++++ Dataset extract ++++

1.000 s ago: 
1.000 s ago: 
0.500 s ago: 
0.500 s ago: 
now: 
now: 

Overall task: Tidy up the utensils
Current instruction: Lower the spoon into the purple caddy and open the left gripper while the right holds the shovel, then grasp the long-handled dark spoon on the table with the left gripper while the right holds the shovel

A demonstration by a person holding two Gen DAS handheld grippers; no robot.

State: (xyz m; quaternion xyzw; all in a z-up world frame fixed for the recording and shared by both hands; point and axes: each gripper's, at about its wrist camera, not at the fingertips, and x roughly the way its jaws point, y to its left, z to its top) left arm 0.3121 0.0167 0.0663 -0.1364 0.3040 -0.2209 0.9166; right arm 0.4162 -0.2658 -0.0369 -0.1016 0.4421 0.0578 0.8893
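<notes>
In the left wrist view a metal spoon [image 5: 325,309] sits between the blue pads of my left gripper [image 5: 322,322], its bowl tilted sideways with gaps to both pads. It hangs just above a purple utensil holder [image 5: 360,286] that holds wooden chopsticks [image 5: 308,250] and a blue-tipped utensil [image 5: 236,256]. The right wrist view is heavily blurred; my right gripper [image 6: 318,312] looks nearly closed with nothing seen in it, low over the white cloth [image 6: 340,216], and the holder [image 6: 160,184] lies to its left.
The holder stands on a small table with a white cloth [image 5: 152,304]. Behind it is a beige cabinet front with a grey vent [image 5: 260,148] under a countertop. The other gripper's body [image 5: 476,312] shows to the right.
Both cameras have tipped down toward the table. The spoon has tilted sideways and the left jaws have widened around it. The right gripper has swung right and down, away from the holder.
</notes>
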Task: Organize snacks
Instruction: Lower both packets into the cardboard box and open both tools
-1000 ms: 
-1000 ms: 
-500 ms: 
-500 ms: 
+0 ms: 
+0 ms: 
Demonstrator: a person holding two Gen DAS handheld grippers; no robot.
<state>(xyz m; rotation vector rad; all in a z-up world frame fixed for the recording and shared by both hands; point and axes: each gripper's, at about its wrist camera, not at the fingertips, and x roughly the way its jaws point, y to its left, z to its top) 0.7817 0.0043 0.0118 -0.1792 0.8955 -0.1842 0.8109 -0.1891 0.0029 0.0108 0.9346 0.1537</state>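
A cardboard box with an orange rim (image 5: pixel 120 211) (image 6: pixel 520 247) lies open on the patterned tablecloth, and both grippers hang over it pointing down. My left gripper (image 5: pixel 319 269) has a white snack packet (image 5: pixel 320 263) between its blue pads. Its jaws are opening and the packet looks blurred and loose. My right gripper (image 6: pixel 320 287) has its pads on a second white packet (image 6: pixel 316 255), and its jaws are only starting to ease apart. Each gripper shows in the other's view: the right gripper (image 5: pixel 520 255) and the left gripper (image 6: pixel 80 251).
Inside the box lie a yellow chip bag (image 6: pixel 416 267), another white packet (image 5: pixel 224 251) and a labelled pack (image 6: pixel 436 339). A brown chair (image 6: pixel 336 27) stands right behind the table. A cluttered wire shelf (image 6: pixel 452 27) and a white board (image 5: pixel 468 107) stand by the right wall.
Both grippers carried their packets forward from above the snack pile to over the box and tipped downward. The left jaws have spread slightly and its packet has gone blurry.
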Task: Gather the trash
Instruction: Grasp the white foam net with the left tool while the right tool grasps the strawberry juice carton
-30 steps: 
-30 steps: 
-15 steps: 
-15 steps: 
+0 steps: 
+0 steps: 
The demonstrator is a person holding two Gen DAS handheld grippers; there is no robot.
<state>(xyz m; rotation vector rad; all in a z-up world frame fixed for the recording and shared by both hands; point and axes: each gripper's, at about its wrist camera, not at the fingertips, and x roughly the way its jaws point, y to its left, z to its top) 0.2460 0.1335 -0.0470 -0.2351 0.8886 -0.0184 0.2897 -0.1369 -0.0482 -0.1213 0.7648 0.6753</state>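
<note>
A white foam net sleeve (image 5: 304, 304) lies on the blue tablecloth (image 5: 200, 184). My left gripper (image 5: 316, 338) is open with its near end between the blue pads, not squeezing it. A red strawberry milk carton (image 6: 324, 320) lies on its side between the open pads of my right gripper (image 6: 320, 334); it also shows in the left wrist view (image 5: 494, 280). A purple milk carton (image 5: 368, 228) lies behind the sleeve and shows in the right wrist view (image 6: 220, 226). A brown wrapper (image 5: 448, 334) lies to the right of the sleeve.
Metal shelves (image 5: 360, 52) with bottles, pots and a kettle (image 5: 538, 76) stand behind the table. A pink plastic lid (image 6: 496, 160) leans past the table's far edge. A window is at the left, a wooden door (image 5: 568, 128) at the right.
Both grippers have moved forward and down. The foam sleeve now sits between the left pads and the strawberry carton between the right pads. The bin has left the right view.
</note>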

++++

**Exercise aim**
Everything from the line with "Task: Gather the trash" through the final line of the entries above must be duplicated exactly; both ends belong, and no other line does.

**Solution to the exercise**
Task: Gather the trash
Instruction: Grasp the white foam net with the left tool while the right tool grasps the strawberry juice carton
-30 steps: 
-30 steps: 
-15 steps: 
-15 steps: 
+0 steps: 
+0 steps: 
The demonstrator is a person holding two Gen DAS handheld grippers; there is no robot.
<state>(xyz m; rotation vector rad; all in a z-up world frame fixed for the recording and shared by both hands; point and axes: each gripper's, at about its wrist camera, not at the fingertips, and x roughly the way its jaws point, y to its left, z to its top) 0.2460 0.1335 -0.0470 -0.2351 0.8886 -0.0184 0.2897 -0.1369 -0.0482 -0.1213 0.7648 0.6753</state>
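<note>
A white foam net sleeve (image 5: 304, 304) lies on the blue tablecloth (image 5: 200, 184). My left gripper (image 5: 316, 338) is open with its near end between the blue pads, not squeezing it. A red strawberry milk carton (image 6: 324, 320) lies on its side between the open pads of my right gripper (image 6: 320, 334); it also shows in the left wrist view (image 5: 494, 280). A purple milk carton (image 5: 368, 228) lies behind the sleeve and shows in the right wrist view (image 6: 220, 226). A brown wrapper (image 5: 448, 334) lies to the right of the sleeve.
Metal shelves (image 5: 360, 52) with bottles, pots and a kettle (image 5: 538, 76) stand behind the table. A pink plastic lid (image 6: 496, 160) leans past the table's far edge. A window is at the left, a wooden door (image 5: 568, 128) at the right.
Both grippers have moved forward and down. The foam sleeve now sits between the left pads and the strawberry carton between the right pads. The bin has left the right view.
</note>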

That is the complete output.